I saw that link snap too often in my experience as a secondary math teacher and department chair in California and in my many years since researching math teaching and learning.

From the National Council of Teachers of Mathematics (NCTM) reforms that I started my career with more than twenty years ago to the current Common Core State Standards implementation, forging what works has been as tough for education leaders as understanding algebra has been for many students.

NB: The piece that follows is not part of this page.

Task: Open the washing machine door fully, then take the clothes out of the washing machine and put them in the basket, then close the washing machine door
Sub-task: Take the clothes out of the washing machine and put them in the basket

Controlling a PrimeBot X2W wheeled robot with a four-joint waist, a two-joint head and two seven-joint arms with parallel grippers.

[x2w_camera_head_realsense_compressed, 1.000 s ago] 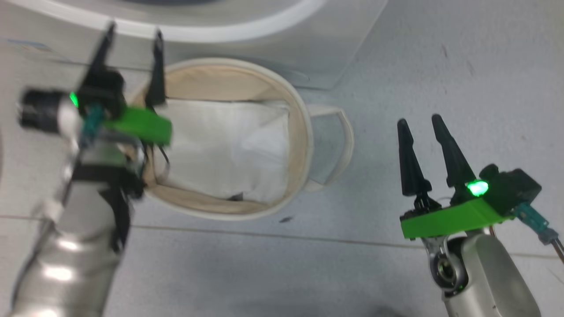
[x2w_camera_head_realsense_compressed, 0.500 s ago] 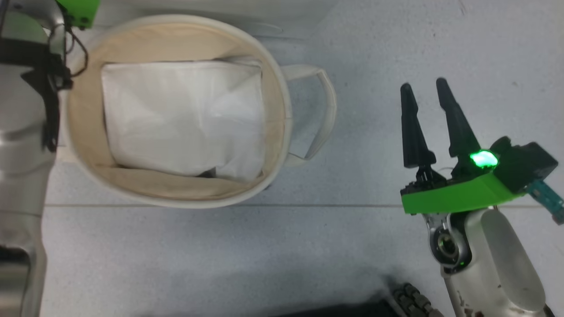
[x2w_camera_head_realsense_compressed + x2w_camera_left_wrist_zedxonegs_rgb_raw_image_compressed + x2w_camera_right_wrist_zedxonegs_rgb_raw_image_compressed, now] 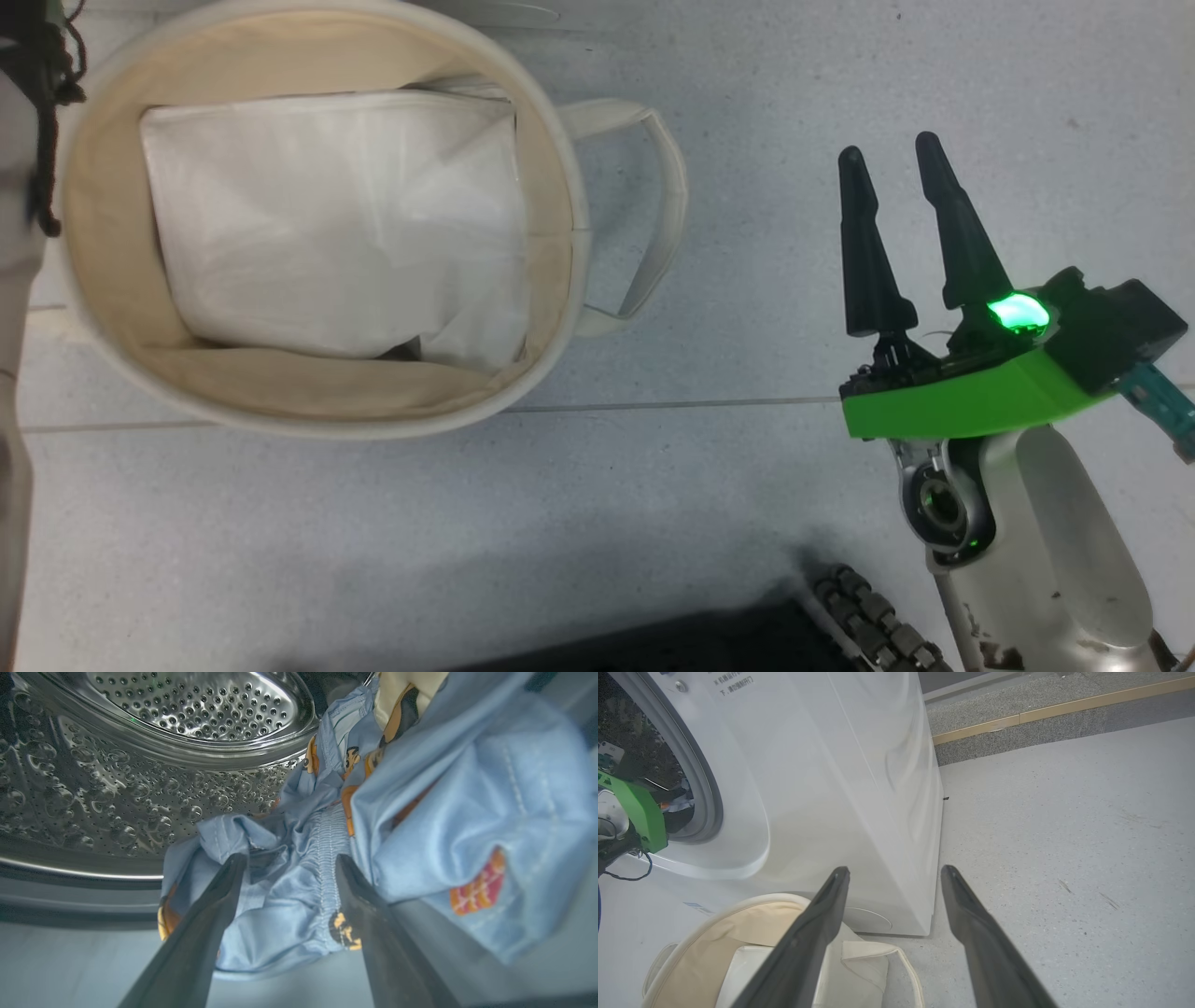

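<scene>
The left gripper (image 3: 289, 858) has moved from above the basket (image 3: 571, 215) into the washing machine (image 3: 859, 774), jaws spread astride the clothes (image 3: 467, 812) lying inside, ready to pinch; the right gripper (image 3: 888, 149) hangs released

The head camera looked almost straight down at the grey floor (image 3: 653, 523), with the basket (image 3: 308, 425) at upper left and the right gripper (image 3: 889, 149) at lower right. The left wrist camera sat very close inside the steel drum (image 3: 93, 802), facing the clothes (image 3: 289, 891) just ahead. The right wrist camera looked low and forward over the basket toward the washing machine (image 3: 822, 765), sharing the basket with the head view.
</scene>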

The complexities of how to improve student math performance was apparent in a recent New York Times Magazine article by Elizabeth Green that asked “Why Do Americans Stink at Math?” Excerpts from the article appear in her newly released book “How to Build a Better Teacher: How Teaching Works (and How to Teach it to Everyone).” Though disputed by the Brooking Institution’s Tom Loveless, Green argues that teaching methods that tend to focus on memorizing rules rather than understanding concepts is the root cause of the problem – or at least partly explains why more than half of fourth-graders can’t accurately read the temperature on a thermometer. She says that teachers can’t be expected to teach more conceptually unless they have ongoing opportunities to learn and refine new approaches and describes the Japanese lesson study as one way to accomplish this.

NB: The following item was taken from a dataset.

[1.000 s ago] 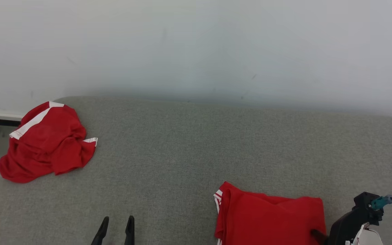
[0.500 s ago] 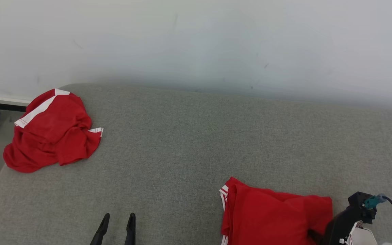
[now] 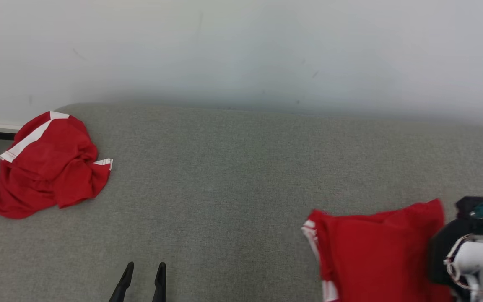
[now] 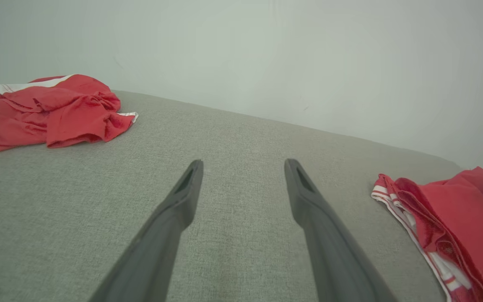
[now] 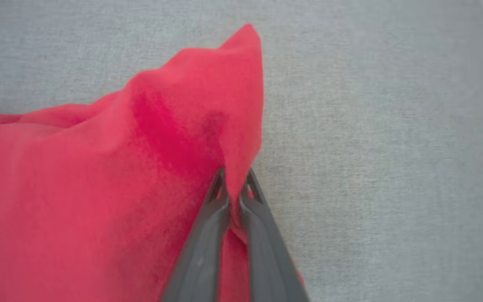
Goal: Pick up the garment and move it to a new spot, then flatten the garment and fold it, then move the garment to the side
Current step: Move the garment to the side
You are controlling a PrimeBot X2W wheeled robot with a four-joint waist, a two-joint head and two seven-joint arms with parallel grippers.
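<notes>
— Where is the folded red garment (image 3: 375, 256)?
— At the front right of the grey cushion (image 3: 233, 176), with its white-striped edge toward the middle.
— And the right tool (image 5: 235, 174)?
— Pressed together on a raised fold at the garment's right edge, pinching the cloth.
— The left tool (image 4: 243, 163)?
— Spread, holding nothing, over bare cushion. A crumpled red garment (image 3: 44, 167) lies well apart, at the far left corner.

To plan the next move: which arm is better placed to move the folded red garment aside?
Right. The right claw is shut on an edge of the folded garment, while the left claw is open over the grey surface, apart from it.
</notes>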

I agree that providing the right technical training and support for teachers is essential in the Common Core era, especially for those teachers working with the most disadvantaged students. But there is an elusive tempering element that seems key. We also must understand teachers’ dispositions towards learning and how these dispositions develop. I don’t think we’ve thought about this enough.

In California, I was one of the few teachers in my urban school who fully subscribed to the NCTM curriculum and teaching reforms—perhaps partly because I was young and eager to learn new things. It made sense to me then, and still does today, that students deserved to see math as more than a collection of facts to be memorized and skills to be practiced. Facts and skills are important, but so is knowing why procedures work and learning how to solve challenging problems.

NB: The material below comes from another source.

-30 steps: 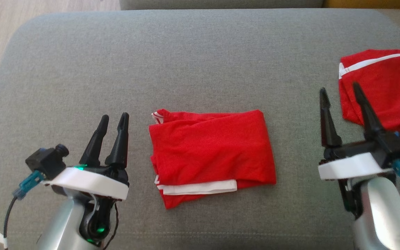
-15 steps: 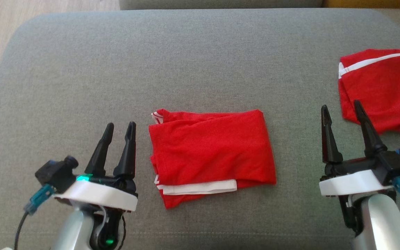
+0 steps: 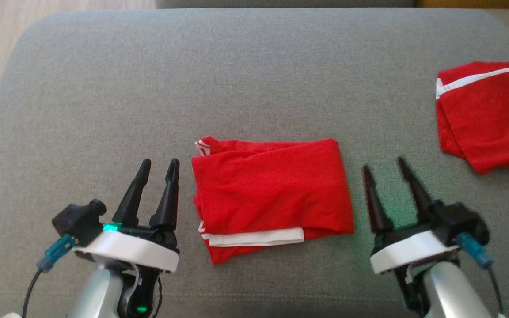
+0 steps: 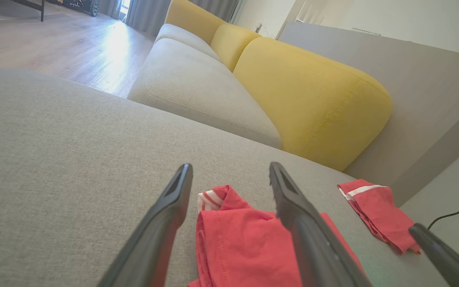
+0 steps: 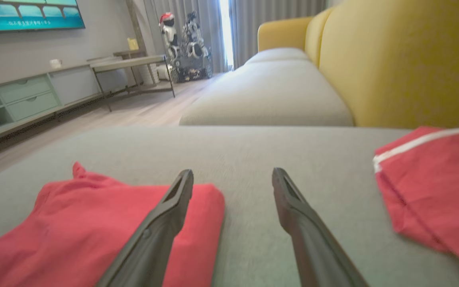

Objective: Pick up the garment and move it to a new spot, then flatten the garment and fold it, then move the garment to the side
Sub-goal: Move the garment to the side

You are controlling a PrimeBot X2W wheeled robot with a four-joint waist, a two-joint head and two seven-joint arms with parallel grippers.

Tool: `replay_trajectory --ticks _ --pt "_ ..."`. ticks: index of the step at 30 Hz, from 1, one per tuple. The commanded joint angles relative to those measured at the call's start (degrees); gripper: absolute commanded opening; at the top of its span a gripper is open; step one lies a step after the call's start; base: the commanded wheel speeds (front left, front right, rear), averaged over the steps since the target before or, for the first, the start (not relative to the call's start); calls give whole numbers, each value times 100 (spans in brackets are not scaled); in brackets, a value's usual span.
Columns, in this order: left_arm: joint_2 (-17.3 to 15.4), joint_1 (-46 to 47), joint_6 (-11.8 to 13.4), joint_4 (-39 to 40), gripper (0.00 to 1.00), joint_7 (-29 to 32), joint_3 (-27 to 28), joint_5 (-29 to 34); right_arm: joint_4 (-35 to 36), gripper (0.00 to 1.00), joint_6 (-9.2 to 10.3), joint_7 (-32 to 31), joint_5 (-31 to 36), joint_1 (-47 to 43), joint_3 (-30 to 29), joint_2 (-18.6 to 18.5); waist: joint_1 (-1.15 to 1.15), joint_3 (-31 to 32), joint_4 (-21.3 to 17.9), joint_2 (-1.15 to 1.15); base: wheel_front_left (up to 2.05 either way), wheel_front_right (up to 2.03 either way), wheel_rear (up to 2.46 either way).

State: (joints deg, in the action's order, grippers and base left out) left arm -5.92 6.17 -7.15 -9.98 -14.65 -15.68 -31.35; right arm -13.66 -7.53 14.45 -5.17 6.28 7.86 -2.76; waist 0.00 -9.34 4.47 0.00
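A folded red fabric garment (image 3: 272, 194) with a white stripe lies centred on a grey upholstered cushion (image 3: 237, 79). The left gripper (image 3: 160, 162) at its 9 o'clock and the right gripper (image 3: 382, 164) at 3 o'clock flank it, fingers spread, empty.

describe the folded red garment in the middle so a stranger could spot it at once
On the wide grey cushion, look between the open left gripper and right gripper. There lies the folded red garment, a compact rectangle with a white band along its near edge. The other red garment sits apart at the cushion's right edge, outside both grippers.
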Motion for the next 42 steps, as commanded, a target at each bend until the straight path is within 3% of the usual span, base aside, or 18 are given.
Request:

But it is also is true that I found teaching this way to be intellectually stimulating. I had never thought about why many math procedures work until I tried to teach them. Students’ questions helped turn on the light. Mr. Walters, Why do we have to flip one of the fractions when dividing? Can the first fraction be flipped  instead of the second one? I found these questions interesting and viewed them as challenging, exciting opportunities to deepen my own understanding and capacity to understand how students learned. Seeing students really understand something was gratifying. It was fun. It is largely why I stayed in the classroom for a decade and continue to do research in math education.

I’m not sure how or when I developed this disposition. But I think having such a disposition is important. It’s one of the first things that stands out when I work with teachers in research settings. I’m reminded of one of the teachers I followed for a year as part of my dissertation work. I first observed her during a summer workshop, which was part of an intensive, yearlong professional development program. She was working on a complicated word problem and became extremely frustrated when she couldn’t articulate her answer. She used the entire break time to meet with the workshop facilitator until she got it straight. She was curious and persistent. She had grit. I followed her and the other 7th grade math teachers in her school for the entire year. She ended up outperforming the other teachers on measures of content knowledge and instructional practice, even though she had taken the fewest number of college math classes. I think she got more out of the professional development program because of her tenacity to understand.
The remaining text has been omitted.